• **About this exercise**: Write out every record below exactly as given. Leave the pictures out.

== Entries shown

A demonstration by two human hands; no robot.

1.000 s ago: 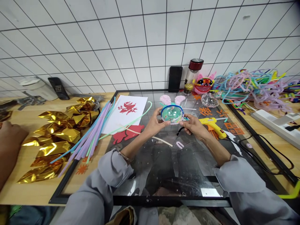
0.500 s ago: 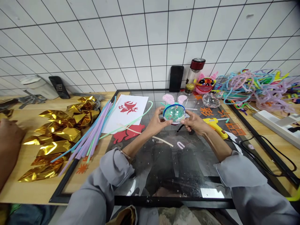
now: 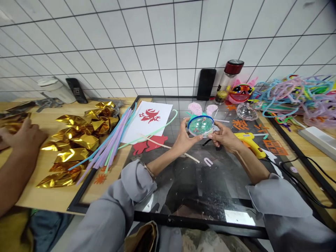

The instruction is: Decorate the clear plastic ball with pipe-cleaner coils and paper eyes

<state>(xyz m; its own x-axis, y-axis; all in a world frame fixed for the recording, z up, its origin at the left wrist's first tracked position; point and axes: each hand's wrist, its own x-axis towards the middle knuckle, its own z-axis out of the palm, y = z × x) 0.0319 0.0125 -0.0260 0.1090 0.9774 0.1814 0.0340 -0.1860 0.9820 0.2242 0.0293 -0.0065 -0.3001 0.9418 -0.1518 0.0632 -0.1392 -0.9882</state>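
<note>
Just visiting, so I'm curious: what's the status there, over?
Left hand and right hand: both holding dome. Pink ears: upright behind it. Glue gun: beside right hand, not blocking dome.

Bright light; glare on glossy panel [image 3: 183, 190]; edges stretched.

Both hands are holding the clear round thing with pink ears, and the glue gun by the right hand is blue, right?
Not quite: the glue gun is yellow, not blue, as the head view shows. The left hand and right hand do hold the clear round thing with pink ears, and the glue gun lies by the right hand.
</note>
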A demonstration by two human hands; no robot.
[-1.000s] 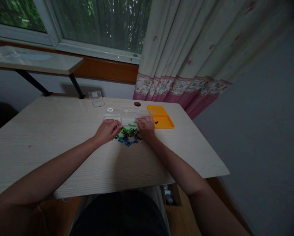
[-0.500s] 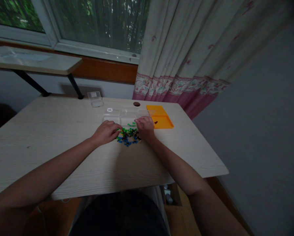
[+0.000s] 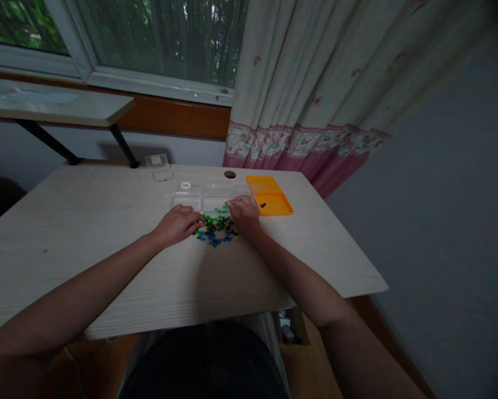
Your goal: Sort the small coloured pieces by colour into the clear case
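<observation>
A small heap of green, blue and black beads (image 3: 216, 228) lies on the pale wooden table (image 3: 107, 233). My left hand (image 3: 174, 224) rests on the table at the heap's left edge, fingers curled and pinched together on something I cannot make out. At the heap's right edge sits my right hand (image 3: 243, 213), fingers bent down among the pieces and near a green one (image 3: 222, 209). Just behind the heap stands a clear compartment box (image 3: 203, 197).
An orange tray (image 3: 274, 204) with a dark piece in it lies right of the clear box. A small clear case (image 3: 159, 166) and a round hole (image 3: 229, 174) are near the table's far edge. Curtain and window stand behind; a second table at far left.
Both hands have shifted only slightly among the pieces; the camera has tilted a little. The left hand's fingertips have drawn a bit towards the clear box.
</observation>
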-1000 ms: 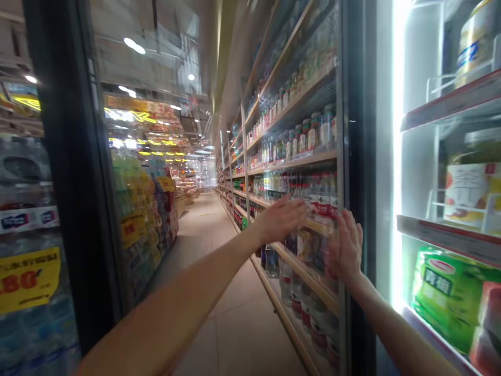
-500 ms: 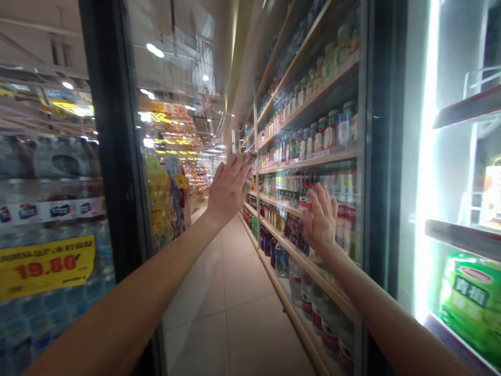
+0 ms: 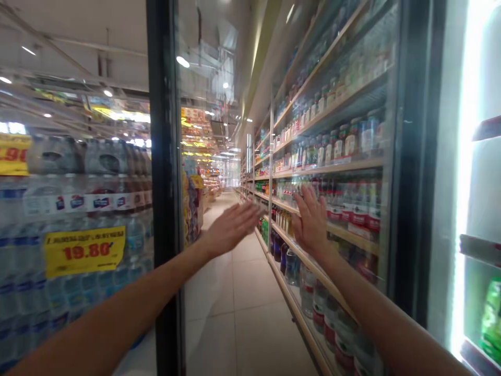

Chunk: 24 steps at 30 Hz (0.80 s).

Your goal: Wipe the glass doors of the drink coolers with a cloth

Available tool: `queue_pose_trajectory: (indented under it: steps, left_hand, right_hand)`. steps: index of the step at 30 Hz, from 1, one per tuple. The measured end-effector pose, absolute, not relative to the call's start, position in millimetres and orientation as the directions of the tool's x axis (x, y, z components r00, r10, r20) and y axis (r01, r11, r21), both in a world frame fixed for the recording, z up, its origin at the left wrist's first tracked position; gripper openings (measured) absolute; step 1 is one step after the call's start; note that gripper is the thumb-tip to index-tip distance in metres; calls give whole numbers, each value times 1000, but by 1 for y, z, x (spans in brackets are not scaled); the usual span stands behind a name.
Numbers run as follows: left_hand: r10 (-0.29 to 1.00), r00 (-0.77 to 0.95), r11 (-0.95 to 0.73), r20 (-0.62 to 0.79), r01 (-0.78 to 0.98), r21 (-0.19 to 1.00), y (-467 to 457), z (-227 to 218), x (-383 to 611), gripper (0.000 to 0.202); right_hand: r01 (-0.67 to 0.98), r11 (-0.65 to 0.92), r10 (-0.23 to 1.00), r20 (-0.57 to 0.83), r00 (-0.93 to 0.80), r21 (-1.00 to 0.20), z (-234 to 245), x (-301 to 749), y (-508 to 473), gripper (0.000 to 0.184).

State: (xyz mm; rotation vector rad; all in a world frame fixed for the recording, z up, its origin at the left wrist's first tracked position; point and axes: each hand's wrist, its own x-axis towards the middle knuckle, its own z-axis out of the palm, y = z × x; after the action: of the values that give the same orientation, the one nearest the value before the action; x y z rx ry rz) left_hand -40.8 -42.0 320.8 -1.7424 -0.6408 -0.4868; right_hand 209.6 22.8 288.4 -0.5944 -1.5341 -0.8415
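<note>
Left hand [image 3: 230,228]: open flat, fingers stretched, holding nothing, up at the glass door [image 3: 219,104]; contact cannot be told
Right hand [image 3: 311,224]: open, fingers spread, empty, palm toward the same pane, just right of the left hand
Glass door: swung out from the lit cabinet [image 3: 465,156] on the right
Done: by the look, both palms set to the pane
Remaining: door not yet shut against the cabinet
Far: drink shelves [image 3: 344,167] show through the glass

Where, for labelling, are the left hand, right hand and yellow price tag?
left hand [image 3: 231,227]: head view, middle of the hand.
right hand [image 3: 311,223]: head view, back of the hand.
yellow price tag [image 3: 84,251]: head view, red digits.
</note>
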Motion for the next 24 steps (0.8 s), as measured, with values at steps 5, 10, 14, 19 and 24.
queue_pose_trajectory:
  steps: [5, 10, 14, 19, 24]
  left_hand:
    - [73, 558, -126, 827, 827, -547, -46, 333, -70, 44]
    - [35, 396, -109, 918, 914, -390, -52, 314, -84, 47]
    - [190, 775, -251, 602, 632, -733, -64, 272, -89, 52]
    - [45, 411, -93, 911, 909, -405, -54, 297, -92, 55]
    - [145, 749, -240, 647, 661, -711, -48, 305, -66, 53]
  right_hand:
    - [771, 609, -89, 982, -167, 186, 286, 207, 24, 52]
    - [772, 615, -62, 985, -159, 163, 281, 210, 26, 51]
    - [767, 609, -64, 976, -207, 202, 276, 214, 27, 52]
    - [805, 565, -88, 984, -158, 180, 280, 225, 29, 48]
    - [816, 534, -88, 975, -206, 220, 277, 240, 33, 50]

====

• **The completed task**:
A demonstration by two human hands; no robot.

1.000 s ago: 
0.500 s ago: 
now: 

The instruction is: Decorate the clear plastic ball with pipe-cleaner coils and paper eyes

<state>(xyz m; its own x-axis, y-axis; all in a world frame fixed for the recording, z up, its origin at the left wrist's first tracked position; point and axes: each hand's wrist, its own x-axis towards the middle knuckle, its own z-axis out of the palm, y = z × x) 0.0319 0.0125 -0.0260 0.1090 0.9774 0.1814 0.0340 -0.1860 0.9820 0.2242 0.0293 -0.0065 -0.3001 0.9418 -0.1518 0.0632 -0.1392 -0.9882</state>
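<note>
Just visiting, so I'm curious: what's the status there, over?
Left hand and right hand: both holding dome. Pink ears: upright behind it. Glue gun: beside right hand, not blocking dome.

Bright light; glare on glossy panel [image 3: 183, 190]; edges stretched.

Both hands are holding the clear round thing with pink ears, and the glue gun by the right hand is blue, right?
Not quite: the glue gun is yellow, not blue, as the head view shows. The left hand and right hand do hold the clear round thing with pink ears, and the glue gun lies by the right hand.
</note>
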A demonstration by two human hands; no robot.
[-1.000s] 
[-0.500s] 
[+0.000s] 
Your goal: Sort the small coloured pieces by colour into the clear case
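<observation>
A small heap of green, blue and black beads (image 3: 216, 228) lies on the pale wooden table (image 3: 107, 233). My left hand (image 3: 174, 224) rests on the table at the heap's left edge, fingers curled and pinched together on something I cannot make out. At the heap's right edge sits my right hand (image 3: 243, 213), fingers bent down among the pieces and near a green one (image 3: 222, 209). Just behind the heap stands a clear compartment box (image 3: 203, 197).
An orange tray (image 3: 274, 204) with a dark piece in it lies right of the clear box. A small clear case (image 3: 159, 166) and a round hole (image 3: 229, 174) are near the table's far edge. Curtain and window stand behind; a second table at far left.
Both hands have shifted only slightly among the pieces; the camera has tilted a little. The left hand's fingertips have drawn a bit towards the clear box.
</observation>
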-1000 ms: 
-500 ms: 
+0 ms: 

Chunk: 24 steps at 30 Hz (0.80 s).

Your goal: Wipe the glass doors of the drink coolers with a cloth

Available tool: `queue_pose_trajectory: (indented under it: steps, left_hand, right_hand)`. steps: index of the step at 30 Hz, from 1, one per tuple. The measured end-effector pose, absolute, not relative to the call's start, position in millimetres and orientation as the directions of the tool's x axis (x, y, z components r00, r10, r20) and y axis (r01, r11, r21), both in a world frame fixed for the recording, z up, its origin at the left wrist's first tracked position; gripper openings (measured) absolute; step 1 is one step after the call's start; note that gripper is the thumb-tip to index-tip distance in metres; calls give whole numbers, each value times 1000, but by 1 for y, z, x (spans in brackets are not scaled); the usual span stands behind a name.
Numbers run as follows: left_hand: r10 (-0.29 to 1.00), r00 (-0.77 to 0.95), r11 (-0.95 to 0.73), r20 (-0.62 to 0.79), r01 (-0.78 to 0.98), r21 (-0.19 to 1.00), y (-467 to 457), z (-227 to 218), x (-383 to 611), gripper (0.000 to 0.202); right_hand: r01 (-0.67 to 0.98), r11 (-0.65 to 0.92), r10 (-0.23 to 1.00), r20 (-0.57 to 0.83), r00 (-0.93 to 0.80), r21 (-1.00 to 0.20), z (-234 to 245), x (-301 to 749), y (-508 to 473), gripper (0.000 to 0.184).

State: (xyz mm; rotation vector rad; all in a world frame fixed for the recording, z up, its origin at the left wrist's first tracked position; point and axes: each hand's wrist, its own x-axis towards the middle knuckle, its own z-axis out of the palm, y = z × x; after the action: of the values that give the same orientation, the one nearest the value before the action; x y z rx ry rz) left_hand -40.8 -42.0 320.8 -1.7424 -0.6408 -0.4868; right_hand 209.6 22.8 288.4 -0.5944 -1.5341 -0.8415
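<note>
Left hand [image 3: 230,228]: open flat, fingers stretched, holding nothing, up at the glass door [image 3: 219,104]; contact cannot be told
Right hand [image 3: 311,224]: open, fingers spread, empty, palm toward the same pane, just right of the left hand
Glass door: swung out from the lit cabinet [image 3: 465,156] on the right
Done: by the look, both palms set to the pane
Remaining: door not yet shut against the cabinet
Far: drink shelves [image 3: 344,167] show through the glass

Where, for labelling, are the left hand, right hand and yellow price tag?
left hand [image 3: 231,227]: head view, middle of the hand.
right hand [image 3: 311,223]: head view, back of the hand.
yellow price tag [image 3: 84,251]: head view, red digits.
</note>
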Motion for the next 24 steps (0.8 s), as measured, with values at steps 5, 10, 14, 19 and 24.
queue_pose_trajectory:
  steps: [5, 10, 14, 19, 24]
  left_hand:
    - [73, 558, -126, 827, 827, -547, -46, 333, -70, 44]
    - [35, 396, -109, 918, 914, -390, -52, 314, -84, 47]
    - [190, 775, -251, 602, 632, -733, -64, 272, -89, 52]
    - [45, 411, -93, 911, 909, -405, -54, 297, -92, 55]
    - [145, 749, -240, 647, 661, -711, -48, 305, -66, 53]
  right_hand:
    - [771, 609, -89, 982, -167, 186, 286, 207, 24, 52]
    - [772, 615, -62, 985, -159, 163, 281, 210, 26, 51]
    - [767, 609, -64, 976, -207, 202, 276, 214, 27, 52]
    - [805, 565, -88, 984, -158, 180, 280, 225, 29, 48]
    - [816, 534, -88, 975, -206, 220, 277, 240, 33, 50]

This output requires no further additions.